_Data excerpt_:
* * * * * * *

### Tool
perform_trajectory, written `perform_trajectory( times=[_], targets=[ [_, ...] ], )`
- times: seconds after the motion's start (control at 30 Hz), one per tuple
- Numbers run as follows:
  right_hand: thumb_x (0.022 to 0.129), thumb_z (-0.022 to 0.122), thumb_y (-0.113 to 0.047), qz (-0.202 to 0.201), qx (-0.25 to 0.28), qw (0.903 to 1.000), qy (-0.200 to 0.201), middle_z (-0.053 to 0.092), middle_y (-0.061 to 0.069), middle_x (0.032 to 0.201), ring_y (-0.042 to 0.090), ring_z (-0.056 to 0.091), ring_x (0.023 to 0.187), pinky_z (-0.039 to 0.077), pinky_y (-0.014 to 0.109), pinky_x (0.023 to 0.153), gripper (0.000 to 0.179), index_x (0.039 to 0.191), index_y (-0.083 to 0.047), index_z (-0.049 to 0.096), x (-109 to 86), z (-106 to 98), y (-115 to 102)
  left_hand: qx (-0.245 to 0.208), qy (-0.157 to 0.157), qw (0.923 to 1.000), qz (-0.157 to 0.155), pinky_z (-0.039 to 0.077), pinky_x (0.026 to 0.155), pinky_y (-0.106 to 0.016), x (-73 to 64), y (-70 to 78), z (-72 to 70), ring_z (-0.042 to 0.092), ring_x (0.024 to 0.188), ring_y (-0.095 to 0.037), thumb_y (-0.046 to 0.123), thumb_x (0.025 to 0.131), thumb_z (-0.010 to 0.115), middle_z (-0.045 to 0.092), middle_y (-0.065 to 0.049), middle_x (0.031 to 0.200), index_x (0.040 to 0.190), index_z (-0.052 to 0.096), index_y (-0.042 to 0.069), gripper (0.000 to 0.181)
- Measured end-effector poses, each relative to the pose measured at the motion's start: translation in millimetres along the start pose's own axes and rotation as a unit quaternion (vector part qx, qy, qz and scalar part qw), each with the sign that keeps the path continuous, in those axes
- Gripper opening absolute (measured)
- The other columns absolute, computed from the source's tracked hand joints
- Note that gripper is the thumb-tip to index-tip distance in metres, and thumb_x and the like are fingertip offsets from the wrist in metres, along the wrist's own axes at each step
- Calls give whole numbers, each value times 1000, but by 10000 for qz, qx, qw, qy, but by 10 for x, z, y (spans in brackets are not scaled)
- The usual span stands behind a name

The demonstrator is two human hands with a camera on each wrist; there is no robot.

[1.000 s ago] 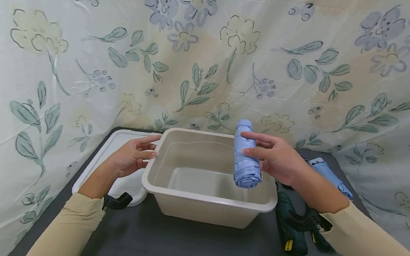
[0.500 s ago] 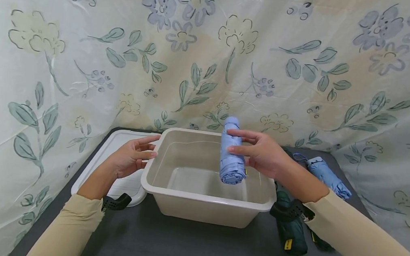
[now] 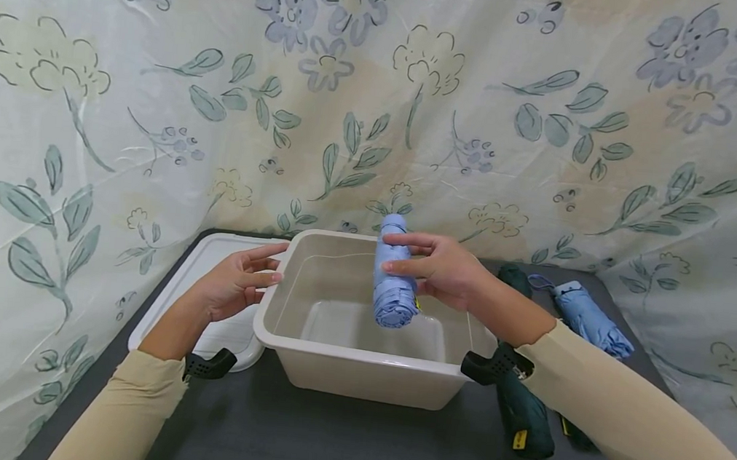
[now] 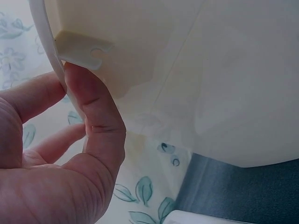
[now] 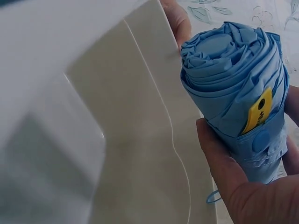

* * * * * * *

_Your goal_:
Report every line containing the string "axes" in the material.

_Result of this task_:
- Measured end-effector poses, each relative to the pose measured at the motion's start: translation in millimetres along the start pose's own axes and rotation as a unit quaternion (vector part qx, qy, qz and scalar part qw), each with the sign that keeps the path continuous, in those axes
- Note that gripper is the thumb-tip to index-tip distance in metres, and thumb_x and the like are fingertip offsets from the wrist in metres, along the wrist's own axes at each step

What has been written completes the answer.